YOUR INSTRUCTIONS >>
Without including any pictures, write out the listing below exactly.

DATA SEGMENT START

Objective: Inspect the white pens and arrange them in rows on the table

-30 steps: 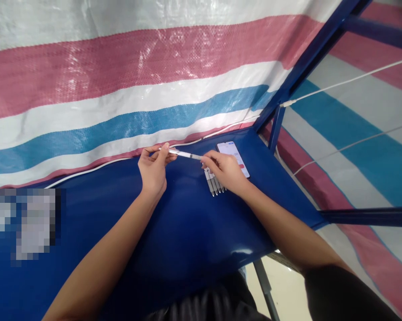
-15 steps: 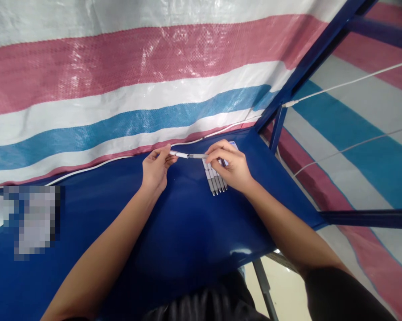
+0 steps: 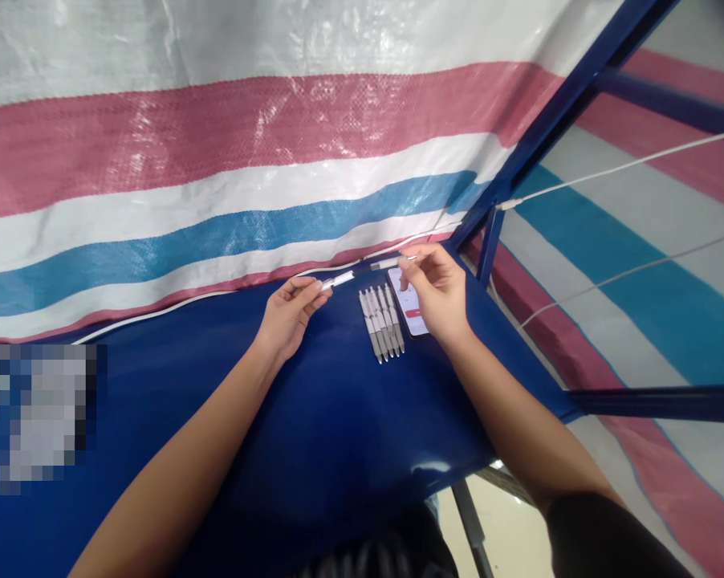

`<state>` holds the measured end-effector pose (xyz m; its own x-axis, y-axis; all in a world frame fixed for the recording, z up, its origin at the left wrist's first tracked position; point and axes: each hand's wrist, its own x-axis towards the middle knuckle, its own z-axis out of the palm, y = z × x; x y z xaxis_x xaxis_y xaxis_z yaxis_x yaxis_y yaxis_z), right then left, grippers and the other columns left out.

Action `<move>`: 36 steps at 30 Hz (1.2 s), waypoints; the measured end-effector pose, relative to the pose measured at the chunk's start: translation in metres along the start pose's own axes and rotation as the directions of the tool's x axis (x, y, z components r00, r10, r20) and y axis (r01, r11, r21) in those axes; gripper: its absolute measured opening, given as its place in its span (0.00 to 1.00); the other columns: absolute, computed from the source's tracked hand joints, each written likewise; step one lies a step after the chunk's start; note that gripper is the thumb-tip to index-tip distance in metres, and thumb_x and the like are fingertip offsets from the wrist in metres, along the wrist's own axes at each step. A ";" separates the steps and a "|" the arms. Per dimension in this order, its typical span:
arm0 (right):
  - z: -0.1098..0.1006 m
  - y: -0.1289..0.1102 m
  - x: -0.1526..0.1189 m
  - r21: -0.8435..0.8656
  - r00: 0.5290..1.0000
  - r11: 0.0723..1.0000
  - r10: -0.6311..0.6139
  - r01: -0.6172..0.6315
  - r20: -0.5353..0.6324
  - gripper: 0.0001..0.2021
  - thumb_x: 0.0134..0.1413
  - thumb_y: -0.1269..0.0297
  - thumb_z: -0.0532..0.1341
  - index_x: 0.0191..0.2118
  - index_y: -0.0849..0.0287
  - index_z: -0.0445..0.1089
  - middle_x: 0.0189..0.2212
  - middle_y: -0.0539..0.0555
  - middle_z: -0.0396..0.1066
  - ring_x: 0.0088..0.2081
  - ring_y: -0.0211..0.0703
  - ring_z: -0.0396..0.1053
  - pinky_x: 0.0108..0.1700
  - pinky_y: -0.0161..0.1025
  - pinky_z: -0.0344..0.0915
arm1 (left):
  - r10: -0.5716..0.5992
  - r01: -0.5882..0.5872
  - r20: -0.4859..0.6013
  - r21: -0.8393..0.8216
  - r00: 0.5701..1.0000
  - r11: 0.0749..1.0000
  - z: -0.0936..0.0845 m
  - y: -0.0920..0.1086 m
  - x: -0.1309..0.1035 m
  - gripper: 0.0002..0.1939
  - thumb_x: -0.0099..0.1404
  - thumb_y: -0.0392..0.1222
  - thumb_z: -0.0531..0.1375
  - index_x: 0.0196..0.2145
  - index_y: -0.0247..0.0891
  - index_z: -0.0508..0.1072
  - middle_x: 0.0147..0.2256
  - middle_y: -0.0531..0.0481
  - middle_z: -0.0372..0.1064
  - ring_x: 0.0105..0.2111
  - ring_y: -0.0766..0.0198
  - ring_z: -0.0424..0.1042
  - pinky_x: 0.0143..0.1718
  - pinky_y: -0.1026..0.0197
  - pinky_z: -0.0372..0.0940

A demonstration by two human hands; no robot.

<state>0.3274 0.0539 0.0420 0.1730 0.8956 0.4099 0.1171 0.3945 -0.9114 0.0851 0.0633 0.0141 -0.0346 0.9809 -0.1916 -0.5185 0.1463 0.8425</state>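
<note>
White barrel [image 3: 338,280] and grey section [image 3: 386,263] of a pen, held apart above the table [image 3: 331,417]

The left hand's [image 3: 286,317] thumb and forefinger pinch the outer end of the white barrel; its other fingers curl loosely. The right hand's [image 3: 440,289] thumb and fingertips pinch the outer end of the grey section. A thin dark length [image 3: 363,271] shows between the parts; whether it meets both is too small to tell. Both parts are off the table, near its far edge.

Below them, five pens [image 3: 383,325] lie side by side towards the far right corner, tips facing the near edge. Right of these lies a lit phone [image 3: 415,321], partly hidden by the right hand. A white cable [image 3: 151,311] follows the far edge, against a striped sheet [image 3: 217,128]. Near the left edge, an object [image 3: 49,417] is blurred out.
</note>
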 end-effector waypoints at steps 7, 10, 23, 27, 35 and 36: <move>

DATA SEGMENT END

RESULT >>
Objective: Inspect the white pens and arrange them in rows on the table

-30 steps: 
-15 steps: 
+0 steps: 

`<state>` holds the measured end-effector pose (xyz m; its own x-axis, y-axis; all in a world frame fixed for the recording, z up, its origin at the left wrist's first tracked position; point and axes: each hand's wrist, its own x-axis towards the middle knuckle, its own z-axis out of the palm, y = z × x; x y z xaxis_x xaxis_y xaxis_z yaxis_x yaxis_y yaxis_z), right then left, grippers and the other columns left out.

Action `<move>`: 36 steps at 30 Hz (1.2 s), waypoints; the measured end-effector pose, relative to the pose measured at the chunk's start: translation in metres along the start pose's own axes and rotation as the directions of the tool's x axis (x, y, z components r00, r10, r20) and y axis (r01, r11, r21) in those axes; gripper: its absolute measured opening, given as its place in its span (0.00 to 1.00); the other columns: absolute, computed from the source's tracked hand joints, each written likewise; step one lies a step after the chunk's start; note that gripper is the thumb-tip to index-tip distance in metres, and thumb_x and the like are fingertip offsets from the wrist in metres, along the wrist's own axes at each step. A ";" separates the steps and a "|" the arms. Per dimension in this order, its typical span:
arm0 (right):
  - z: -0.1098..0.1006 m
  - y: -0.1289..0.1102 m
  - x: -0.1526..0.1189 m
  - r21: -0.8435..0.8656
  - r00: 0.5290..1.0000
  - r11: 0.0723..1.0000
  - r10: -0.6311..0.6139
  - r01: -0.6172..0.6315
  - r20: -0.5353..0.6324
  - gripper: 0.0001..0.2021
  - thumb_x: 0.0134..0.1413
  - thumb_y: -0.1269..0.0297
  - thumb_z: -0.0532..0.1341
  - index_x: 0.0191..0.2118
  - index_y: -0.0849..0.0287
  - index_z: -0.0445..0.1089
  - middle_x: 0.0189..0.2212
  - middle_y: -0.0539..0.0555
  - middle_z: -0.0396..0.1066
  - ring_x: 0.0088..0.2081
  - ring_y: -0.0211..0.0703
  - ring_z: -0.0396..0.1053
  - pinky_x: 0.0108..0.1700
  - pinky_y: -0.0161..0.1025
  - pinky_z: -0.0344..0.0915
arm1 (left):
  - r10: -0.5716..0.5992
  - r01: -0.5882..0.5872
  - r20: -0.4859..0.6013
  - r21: -0.8393..0.8216
  - r00: 0.5701..1.0000
  - r11: 0.0749..1.0000
  - z: -0.0936..0.0845 m
  - y: -0.0920..0.1086 m
  - x: -0.1309..0.1035 m
  - gripper: 0.0002..0.1939
  - thumb_x: -0.0099..0.1404
  - thumb_y: -0.0392..0.1222
  - thumb_z: -0.0531..0.1375
  - index_x: 0.0196..0.2145
  - index_y: -0.0247..0.0891
  - index_z: -0.0508..0.1072
  - middle_x: 0.0147..0.2256
  - middle_y: -0.0531..0.0481
  - middle_z: -0.0372..0.1064
  - ring_x: 0.0105..0.2111
  - ring_y: -0.0766..0.0198
  - ring_z: -0.0424..0.1042
  - pinky_x: 0.0143..0.1718
  - pinky_y: -0.1026..0.0197
  - pinky_z: -0.0372..0.0940

A demonstration by two human hands; no robot.

<state>0.3274 0.0539 0.0420 0.1730 0.8956 0.4099 0.1171 0.3945 -0.9114 0.0851 0.0633 0.0141 -0.0346 0.9809 -0.1916 -0.5185 0.1463 0.8425</state>
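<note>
White barrel [image 3: 338,280] and grey section [image 3: 386,263] of a pen, held apart above the table [image 3: 331,417]

The left hand's [image 3: 286,317] thumb and forefinger pinch the outer end of the white barrel; its other fingers curl loosely. The right hand's [image 3: 440,289] thumb and fingertips pinch the outer end of the grey section. A thin dark length [image 3: 363,271] shows between the parts; whether it meets both is too small to tell. Both parts are off the table, near its far edge.

Below them, five pens [image 3: 383,325] lie side by side towards the far right corner, tips facing the near edge. Right of these lies a lit phone [image 3: 415,321], partly hidden by the right hand. A white cable [image 3: 151,311] follows the far edge, against a striped sheet [image 3: 217,128]. Near the left edge, an object [image 3: 49,417] is blurred out.
</note>
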 end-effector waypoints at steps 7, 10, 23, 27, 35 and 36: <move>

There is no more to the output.